**Exercise**
Once the line containing "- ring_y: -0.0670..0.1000" is found in the entries below, restate it and each following line word for word, stopping after the line containing "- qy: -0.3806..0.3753".

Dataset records
··········

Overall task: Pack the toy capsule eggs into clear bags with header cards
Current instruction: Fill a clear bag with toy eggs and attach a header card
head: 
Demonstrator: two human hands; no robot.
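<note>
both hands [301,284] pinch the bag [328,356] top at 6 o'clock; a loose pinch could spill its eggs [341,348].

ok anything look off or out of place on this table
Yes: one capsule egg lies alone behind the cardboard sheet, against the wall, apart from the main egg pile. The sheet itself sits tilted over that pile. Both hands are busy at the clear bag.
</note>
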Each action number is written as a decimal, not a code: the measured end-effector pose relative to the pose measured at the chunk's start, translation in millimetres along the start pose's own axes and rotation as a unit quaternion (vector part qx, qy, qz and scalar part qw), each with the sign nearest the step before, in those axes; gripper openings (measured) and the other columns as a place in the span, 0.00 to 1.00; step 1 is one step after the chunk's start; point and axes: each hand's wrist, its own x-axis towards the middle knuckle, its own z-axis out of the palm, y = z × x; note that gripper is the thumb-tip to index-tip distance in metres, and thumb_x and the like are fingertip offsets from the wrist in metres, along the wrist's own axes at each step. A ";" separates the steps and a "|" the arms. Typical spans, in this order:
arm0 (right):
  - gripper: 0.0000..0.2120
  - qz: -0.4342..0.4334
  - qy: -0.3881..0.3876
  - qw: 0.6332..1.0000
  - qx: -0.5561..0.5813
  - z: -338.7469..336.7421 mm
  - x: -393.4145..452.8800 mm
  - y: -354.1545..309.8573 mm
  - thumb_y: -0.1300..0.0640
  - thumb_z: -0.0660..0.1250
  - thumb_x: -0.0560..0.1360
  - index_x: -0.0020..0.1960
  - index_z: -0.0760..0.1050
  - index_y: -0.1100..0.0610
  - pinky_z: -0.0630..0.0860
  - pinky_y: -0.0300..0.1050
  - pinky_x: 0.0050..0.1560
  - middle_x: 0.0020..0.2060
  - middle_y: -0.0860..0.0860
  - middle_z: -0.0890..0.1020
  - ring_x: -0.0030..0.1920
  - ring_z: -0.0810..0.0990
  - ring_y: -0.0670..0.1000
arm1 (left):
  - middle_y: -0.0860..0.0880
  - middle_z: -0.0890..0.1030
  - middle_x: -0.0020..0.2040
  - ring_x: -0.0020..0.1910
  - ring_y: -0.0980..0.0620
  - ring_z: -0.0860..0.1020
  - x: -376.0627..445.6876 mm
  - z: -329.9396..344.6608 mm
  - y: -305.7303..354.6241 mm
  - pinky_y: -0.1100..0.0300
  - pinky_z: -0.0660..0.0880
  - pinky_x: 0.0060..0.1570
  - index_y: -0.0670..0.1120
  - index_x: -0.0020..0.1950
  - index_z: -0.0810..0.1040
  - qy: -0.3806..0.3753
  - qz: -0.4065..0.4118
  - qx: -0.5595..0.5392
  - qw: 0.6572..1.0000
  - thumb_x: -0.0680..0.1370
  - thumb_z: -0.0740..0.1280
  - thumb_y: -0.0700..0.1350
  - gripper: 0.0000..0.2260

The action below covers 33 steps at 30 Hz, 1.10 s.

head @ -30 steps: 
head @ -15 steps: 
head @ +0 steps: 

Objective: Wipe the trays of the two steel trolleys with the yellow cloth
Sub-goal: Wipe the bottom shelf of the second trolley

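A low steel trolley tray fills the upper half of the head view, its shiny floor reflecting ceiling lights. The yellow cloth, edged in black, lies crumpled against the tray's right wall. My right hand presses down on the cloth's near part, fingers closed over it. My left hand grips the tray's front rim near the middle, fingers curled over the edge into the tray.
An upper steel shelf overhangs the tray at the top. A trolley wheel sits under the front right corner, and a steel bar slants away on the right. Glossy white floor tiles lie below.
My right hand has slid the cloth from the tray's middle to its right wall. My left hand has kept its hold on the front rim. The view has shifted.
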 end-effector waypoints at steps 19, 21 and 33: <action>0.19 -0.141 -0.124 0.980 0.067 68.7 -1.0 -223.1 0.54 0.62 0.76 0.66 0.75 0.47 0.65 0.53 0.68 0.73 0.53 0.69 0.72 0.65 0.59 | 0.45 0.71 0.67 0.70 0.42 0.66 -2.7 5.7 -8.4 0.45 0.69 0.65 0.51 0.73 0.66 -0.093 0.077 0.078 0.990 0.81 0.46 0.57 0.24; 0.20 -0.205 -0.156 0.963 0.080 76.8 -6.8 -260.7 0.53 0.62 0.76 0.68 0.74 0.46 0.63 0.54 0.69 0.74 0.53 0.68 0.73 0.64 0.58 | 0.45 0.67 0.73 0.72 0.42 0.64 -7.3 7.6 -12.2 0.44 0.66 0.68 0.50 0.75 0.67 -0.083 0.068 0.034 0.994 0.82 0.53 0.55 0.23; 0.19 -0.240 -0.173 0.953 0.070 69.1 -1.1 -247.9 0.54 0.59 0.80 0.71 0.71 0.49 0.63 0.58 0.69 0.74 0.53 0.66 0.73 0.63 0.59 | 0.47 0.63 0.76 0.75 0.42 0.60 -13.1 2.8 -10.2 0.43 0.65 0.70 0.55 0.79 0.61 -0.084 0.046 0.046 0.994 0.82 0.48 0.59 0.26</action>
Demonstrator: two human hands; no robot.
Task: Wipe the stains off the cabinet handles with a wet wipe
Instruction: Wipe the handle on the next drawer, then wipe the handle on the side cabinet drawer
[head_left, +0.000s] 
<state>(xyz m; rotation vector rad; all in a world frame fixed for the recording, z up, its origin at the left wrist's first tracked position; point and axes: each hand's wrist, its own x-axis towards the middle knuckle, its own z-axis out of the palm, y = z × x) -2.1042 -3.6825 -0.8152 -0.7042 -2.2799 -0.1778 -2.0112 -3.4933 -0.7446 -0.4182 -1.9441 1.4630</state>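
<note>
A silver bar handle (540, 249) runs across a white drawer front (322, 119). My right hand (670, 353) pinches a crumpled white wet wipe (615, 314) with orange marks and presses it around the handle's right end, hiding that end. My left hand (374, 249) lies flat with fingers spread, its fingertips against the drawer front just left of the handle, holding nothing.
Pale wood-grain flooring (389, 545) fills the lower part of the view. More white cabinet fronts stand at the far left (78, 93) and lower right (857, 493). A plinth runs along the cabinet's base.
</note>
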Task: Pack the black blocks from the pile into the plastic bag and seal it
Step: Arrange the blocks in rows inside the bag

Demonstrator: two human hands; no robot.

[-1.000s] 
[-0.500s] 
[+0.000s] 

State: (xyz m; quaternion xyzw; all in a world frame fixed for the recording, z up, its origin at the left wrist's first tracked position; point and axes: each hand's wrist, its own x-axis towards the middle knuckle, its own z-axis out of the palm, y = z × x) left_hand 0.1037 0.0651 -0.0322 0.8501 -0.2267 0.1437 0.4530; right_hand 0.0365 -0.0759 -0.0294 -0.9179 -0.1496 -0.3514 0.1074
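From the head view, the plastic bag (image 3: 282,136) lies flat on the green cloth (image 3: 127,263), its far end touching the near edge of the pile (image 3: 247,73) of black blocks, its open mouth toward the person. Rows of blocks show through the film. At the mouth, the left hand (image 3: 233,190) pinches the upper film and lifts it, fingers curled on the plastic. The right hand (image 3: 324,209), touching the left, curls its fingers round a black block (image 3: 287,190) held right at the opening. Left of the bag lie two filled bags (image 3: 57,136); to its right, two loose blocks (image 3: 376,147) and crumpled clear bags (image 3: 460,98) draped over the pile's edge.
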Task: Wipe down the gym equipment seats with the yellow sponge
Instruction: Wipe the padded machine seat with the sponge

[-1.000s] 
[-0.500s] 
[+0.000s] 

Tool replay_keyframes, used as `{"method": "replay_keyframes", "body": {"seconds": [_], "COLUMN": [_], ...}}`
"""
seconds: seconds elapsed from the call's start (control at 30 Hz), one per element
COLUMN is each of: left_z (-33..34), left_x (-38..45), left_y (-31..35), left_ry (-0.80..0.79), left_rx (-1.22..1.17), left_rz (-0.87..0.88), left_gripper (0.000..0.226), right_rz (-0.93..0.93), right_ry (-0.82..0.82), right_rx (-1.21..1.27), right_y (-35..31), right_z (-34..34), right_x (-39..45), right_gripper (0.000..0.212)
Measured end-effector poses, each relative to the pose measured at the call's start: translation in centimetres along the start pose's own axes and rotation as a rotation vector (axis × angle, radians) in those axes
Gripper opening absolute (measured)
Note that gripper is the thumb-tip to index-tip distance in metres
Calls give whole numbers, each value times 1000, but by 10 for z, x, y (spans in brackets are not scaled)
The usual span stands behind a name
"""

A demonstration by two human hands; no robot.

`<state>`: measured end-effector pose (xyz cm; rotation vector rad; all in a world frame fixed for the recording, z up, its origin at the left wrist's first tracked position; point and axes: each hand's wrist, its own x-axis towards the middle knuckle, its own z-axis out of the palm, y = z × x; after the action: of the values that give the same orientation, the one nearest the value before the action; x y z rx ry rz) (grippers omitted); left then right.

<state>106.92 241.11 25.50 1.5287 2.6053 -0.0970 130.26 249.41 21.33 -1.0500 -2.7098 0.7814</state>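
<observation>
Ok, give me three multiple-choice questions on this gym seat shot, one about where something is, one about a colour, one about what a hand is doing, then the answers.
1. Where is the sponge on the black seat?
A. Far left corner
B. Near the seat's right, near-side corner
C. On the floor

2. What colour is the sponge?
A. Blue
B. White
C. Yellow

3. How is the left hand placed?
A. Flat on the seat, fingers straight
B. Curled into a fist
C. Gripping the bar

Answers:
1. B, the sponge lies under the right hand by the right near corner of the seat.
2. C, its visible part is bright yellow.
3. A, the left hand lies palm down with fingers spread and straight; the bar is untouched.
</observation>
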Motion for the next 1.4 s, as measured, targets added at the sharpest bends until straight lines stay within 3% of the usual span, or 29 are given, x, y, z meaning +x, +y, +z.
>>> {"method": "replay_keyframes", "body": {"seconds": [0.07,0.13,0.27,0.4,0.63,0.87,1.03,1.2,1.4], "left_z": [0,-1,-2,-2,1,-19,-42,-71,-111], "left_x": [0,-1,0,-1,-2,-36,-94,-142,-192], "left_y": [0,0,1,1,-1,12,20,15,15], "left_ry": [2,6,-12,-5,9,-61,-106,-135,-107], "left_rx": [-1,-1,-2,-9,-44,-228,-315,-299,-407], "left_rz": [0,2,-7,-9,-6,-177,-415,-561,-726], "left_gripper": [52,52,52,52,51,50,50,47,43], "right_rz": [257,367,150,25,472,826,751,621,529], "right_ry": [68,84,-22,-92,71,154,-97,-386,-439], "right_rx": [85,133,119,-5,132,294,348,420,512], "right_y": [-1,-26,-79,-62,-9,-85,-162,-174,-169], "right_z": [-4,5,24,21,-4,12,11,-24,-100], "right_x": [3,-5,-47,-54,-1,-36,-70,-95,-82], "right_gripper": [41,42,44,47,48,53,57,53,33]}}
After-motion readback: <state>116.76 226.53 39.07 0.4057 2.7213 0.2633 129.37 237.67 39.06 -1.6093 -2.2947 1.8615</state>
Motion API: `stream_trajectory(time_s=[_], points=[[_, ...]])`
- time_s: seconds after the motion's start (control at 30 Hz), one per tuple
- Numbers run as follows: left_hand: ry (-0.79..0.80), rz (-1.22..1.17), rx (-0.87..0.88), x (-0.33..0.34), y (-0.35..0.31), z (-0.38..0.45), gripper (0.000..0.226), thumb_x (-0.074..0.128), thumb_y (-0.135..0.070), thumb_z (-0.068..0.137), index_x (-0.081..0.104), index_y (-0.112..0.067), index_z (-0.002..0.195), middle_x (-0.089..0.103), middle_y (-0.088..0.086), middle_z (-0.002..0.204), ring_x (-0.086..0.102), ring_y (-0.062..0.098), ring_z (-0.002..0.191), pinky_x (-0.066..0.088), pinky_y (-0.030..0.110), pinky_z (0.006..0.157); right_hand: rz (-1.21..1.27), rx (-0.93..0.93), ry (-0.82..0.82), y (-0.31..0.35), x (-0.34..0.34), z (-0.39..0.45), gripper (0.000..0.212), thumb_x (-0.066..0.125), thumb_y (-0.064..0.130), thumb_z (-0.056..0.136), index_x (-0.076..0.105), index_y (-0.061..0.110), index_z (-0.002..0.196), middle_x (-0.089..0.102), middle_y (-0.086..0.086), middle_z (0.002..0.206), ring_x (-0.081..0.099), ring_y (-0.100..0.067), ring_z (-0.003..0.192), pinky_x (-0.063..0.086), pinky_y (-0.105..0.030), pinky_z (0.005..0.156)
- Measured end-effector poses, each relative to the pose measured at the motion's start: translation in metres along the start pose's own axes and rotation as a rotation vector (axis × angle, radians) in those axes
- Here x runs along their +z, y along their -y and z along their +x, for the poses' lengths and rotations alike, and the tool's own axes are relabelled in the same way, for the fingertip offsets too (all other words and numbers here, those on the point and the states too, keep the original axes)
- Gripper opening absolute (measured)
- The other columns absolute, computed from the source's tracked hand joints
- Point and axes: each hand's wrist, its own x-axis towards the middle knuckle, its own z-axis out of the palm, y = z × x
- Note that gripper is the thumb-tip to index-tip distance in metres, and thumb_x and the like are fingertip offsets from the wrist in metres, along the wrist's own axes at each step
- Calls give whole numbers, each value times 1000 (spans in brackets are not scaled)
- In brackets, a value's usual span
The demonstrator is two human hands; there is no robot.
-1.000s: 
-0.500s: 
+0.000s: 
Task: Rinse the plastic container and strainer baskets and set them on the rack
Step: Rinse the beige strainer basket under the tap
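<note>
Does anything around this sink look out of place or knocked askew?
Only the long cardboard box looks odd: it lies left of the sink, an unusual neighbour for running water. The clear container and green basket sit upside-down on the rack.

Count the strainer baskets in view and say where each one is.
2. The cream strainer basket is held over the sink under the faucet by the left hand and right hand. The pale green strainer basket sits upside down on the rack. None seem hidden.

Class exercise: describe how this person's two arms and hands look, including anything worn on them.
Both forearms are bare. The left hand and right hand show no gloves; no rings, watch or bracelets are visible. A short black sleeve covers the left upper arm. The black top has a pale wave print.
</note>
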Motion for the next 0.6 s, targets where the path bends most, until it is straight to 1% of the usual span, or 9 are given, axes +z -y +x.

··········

**Answer area**
  - ring_y: -0.0670..0.1000
arm1 (left):
  - middle_y: -0.0860..0.0880
  - middle_z: -0.0890..0.1030
  - middle_x: -0.0020..0.2040
  - ring_x: -0.0020..0.1910
  - ring_y: -0.0980..0.0620
  - ring_z: -0.0860..0.1020
  - x: -376.0627..445.6876 mm
  - z: -329.9396..344.6608 mm
  - y: -305.7303..354.6241 mm
  - pinky_y: -0.1100..0.0300
  - pinky_z: -0.0660..0.0880
  - pinky_x: 0.0060..0.1570
  - index_y: -0.0670..0.1120
  - index_x: -0.0020..0.1950
  - index_z: -0.0810..0.1040
  - qy: -0.3806..0.3753

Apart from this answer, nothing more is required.